What: Computing environment
How: In an R console, load {swirl}, run swirl(), and follow prompts to select the lesson.
Why: To interact with the {renv} and learn how to manage package versions in a research project.

11.1 Public-facing

Public-facing research communication is intended for audiences to become familiar with the research. Dissemination of research findings is a critical part of the research process. Whether it is through presentations, articles, blog posts, or social media, the ability to effectively communicate the results of research is essential for making a contribution to the field.
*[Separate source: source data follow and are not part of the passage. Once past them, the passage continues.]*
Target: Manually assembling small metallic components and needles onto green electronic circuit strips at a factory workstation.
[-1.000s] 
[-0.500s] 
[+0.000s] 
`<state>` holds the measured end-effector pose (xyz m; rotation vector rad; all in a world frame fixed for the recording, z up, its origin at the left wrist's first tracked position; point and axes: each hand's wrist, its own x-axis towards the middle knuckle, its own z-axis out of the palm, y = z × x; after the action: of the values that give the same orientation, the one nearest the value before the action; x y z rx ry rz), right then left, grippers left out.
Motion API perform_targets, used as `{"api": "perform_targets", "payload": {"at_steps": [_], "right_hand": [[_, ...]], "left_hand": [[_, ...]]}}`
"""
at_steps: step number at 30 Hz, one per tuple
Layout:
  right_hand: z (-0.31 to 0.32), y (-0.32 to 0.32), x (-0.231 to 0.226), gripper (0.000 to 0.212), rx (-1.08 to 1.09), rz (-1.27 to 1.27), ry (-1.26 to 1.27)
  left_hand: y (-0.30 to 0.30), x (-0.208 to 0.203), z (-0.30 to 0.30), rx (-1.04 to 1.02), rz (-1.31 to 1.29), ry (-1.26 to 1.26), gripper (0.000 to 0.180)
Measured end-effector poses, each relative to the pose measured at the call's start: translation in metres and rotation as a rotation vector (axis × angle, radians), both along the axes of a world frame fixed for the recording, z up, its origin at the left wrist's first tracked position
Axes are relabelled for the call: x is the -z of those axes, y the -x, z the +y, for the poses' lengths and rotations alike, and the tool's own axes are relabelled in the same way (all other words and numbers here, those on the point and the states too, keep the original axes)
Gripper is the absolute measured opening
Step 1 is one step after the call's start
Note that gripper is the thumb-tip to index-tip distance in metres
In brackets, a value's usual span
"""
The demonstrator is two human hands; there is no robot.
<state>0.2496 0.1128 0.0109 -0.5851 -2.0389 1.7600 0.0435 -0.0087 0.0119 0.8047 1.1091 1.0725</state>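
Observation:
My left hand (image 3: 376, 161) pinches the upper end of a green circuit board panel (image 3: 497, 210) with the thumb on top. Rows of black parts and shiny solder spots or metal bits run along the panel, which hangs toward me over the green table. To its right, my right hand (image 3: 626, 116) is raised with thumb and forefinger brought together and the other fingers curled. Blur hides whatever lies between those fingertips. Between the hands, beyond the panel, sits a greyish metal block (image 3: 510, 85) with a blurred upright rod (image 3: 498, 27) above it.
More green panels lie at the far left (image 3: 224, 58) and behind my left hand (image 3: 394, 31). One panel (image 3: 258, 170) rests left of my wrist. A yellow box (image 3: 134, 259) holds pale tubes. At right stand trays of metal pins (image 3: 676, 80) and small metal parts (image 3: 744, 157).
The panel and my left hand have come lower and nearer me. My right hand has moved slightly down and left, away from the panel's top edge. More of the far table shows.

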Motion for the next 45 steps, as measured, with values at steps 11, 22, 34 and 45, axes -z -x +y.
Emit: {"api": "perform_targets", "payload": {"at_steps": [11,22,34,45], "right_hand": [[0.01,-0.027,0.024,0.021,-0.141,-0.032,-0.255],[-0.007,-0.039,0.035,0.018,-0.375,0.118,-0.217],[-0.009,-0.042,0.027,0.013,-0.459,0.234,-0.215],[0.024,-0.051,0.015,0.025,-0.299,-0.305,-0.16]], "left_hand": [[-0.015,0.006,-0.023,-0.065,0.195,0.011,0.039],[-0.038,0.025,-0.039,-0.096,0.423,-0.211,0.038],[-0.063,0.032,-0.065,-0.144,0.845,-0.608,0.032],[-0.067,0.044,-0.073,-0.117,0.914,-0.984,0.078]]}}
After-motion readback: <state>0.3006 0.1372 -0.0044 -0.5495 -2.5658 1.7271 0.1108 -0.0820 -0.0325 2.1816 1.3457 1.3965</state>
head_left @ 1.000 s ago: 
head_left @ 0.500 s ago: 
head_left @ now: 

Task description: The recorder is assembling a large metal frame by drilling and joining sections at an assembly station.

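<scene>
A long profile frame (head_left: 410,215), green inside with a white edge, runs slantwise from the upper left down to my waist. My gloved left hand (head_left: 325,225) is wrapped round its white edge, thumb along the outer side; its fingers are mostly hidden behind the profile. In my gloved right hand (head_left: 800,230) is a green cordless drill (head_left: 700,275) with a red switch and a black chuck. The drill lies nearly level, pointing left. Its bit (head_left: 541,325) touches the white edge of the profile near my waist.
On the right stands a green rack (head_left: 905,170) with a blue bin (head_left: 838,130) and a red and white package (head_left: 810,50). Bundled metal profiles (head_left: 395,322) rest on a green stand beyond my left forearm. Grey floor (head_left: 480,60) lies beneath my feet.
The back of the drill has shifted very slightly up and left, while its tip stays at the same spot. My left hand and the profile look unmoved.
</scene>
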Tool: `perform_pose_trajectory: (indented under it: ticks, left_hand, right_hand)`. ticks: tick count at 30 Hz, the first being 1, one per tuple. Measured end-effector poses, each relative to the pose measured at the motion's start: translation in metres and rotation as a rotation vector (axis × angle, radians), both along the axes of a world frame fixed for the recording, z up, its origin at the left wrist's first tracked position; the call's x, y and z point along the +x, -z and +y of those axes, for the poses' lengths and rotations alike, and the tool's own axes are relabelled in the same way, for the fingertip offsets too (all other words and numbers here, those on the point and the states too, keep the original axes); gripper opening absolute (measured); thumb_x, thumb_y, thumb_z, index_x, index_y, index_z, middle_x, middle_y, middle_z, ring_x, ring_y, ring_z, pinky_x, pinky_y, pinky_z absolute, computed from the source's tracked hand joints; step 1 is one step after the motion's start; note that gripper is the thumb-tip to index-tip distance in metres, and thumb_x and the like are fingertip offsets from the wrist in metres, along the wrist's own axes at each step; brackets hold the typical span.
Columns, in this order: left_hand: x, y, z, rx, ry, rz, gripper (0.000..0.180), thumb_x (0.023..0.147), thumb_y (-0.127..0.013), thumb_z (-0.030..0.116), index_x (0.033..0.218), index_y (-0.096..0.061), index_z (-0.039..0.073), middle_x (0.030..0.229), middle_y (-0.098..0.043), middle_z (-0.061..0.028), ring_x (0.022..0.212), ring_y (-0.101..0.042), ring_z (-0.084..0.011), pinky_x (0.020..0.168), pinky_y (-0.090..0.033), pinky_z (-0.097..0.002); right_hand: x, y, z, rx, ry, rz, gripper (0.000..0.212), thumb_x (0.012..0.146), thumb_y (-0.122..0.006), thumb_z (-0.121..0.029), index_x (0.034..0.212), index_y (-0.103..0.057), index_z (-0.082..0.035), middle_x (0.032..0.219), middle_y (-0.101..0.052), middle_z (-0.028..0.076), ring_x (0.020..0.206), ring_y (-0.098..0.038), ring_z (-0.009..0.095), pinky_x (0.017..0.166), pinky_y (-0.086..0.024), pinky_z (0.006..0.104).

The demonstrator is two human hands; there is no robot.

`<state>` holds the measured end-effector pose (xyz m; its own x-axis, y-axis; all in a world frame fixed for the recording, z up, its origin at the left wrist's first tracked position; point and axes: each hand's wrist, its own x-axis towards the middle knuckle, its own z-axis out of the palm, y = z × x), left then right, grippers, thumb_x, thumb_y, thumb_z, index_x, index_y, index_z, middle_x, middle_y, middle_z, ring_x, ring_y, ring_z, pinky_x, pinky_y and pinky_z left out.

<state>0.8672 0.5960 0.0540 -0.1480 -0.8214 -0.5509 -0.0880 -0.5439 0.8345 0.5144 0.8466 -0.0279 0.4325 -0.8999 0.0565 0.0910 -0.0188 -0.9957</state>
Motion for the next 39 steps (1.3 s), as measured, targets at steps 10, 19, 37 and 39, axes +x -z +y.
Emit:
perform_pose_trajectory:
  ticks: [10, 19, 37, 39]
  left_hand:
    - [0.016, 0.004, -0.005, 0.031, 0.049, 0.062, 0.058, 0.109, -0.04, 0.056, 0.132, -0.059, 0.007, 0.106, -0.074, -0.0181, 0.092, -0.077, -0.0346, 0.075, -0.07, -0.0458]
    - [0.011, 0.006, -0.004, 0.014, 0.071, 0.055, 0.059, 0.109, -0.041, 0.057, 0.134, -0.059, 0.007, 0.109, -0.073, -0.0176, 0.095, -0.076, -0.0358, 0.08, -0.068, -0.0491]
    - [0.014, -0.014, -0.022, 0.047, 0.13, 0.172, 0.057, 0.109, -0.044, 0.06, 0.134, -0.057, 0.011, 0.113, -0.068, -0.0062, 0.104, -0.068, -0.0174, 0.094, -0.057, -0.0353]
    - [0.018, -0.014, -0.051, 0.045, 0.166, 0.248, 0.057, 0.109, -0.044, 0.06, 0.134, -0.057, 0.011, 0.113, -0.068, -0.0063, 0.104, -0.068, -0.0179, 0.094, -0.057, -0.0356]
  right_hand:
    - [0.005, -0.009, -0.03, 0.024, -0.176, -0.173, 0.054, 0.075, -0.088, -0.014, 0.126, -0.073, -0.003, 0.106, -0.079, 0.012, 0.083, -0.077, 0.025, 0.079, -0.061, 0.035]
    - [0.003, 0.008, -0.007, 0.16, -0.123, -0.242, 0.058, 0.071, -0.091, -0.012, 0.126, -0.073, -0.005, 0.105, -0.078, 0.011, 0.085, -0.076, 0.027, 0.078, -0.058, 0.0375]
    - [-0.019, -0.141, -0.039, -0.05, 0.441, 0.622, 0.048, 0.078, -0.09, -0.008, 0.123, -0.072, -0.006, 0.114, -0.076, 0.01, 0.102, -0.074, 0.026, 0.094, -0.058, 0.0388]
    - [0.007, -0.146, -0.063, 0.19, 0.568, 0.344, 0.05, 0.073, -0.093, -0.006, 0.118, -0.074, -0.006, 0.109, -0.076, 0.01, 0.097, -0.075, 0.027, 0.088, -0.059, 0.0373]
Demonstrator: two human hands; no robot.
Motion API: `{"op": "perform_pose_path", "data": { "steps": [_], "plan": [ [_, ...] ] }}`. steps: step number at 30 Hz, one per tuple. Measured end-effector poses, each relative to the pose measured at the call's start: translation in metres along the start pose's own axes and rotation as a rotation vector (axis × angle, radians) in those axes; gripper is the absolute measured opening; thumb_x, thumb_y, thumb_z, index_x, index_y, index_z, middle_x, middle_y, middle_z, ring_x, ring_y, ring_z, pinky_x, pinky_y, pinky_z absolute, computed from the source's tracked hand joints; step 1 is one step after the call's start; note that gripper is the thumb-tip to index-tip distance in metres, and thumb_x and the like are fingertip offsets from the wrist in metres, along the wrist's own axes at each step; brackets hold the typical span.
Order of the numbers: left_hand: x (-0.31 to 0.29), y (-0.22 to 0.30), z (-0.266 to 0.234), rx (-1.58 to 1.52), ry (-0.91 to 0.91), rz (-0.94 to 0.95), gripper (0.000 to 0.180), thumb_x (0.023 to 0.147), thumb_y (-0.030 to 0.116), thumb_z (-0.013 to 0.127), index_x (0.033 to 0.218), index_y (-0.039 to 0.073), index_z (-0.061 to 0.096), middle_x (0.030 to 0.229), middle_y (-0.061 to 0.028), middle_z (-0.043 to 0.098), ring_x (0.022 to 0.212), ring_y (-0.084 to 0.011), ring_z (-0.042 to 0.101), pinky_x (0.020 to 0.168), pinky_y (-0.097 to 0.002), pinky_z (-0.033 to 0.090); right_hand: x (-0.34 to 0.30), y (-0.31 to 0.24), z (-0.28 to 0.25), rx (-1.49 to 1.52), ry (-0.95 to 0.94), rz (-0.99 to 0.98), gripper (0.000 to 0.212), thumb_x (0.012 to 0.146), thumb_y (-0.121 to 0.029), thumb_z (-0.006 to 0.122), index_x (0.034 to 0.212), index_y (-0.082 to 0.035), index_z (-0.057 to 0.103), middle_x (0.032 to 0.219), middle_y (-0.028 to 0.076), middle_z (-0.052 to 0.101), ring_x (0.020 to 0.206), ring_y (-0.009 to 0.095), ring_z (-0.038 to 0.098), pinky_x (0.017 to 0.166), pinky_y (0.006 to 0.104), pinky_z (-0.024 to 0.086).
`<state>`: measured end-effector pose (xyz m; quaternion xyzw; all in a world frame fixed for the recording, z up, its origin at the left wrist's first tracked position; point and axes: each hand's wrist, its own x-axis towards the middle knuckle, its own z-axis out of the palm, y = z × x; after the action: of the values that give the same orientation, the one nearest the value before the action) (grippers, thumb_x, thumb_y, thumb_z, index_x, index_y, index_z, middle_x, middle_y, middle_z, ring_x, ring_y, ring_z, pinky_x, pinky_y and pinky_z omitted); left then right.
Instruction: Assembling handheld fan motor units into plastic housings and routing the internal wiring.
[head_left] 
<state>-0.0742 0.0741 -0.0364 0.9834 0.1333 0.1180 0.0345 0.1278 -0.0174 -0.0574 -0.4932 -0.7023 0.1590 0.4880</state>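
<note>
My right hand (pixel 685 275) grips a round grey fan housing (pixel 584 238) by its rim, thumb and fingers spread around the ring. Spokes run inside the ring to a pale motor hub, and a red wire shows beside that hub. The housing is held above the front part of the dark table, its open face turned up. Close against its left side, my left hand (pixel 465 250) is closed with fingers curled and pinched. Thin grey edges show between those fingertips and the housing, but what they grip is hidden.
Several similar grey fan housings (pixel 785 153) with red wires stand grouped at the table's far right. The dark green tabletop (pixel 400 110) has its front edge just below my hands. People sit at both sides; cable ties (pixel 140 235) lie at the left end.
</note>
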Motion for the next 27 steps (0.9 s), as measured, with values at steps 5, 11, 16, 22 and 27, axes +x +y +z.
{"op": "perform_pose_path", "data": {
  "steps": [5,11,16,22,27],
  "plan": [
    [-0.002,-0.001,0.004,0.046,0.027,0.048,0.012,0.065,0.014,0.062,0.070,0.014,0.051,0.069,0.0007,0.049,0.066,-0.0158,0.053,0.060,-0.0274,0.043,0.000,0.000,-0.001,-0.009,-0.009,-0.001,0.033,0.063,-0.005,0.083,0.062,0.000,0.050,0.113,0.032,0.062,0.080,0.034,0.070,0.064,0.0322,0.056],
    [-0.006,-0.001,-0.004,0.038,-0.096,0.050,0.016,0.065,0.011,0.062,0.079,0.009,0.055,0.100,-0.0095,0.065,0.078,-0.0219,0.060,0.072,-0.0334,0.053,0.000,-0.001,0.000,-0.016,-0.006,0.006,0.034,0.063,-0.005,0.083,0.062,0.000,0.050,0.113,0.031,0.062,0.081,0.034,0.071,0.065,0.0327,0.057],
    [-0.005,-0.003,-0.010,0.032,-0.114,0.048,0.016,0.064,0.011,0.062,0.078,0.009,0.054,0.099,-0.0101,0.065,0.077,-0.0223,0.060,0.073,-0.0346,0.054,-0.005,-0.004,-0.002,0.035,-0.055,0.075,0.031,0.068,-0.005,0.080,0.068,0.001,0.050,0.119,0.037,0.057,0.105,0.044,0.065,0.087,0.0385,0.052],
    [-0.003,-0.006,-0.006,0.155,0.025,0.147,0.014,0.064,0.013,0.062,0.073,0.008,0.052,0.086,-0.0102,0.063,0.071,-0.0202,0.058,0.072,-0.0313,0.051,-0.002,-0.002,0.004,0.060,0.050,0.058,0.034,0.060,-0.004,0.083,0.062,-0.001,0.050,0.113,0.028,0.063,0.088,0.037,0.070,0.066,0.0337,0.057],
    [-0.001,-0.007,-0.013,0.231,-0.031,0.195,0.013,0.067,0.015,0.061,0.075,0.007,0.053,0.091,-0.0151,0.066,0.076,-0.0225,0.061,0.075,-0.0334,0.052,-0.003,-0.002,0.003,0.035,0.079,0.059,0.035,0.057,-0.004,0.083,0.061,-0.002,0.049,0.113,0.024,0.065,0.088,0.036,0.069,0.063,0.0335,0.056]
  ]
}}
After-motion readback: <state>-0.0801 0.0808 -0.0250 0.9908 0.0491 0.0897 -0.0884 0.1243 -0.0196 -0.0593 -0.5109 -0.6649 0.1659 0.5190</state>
The two most common forms of research dissemination in academics are presentations and articles. Both share a common goal: to effectively communicate the research to an audience. However, they also have distinct purposes and require different approaches to achieve their goals. These purposes complement each other, with presentations often serving as a means to engage and elicit feedback from an audience, and articles serving as a more comprehensive and permanent record of the research.

Structure

First, let’s focus on the structural elements that appear in both research presentations and articles. The components in Table 11.1 reflect the typical structure for presenting research in the social sciences (Gries, 2016; Gries & Paquot, 2020; Sternberg & Sternberg, 2010). Their combined purpose is to trace the research narrative from the rationale and goals to connecting the findings with the research questions and aims.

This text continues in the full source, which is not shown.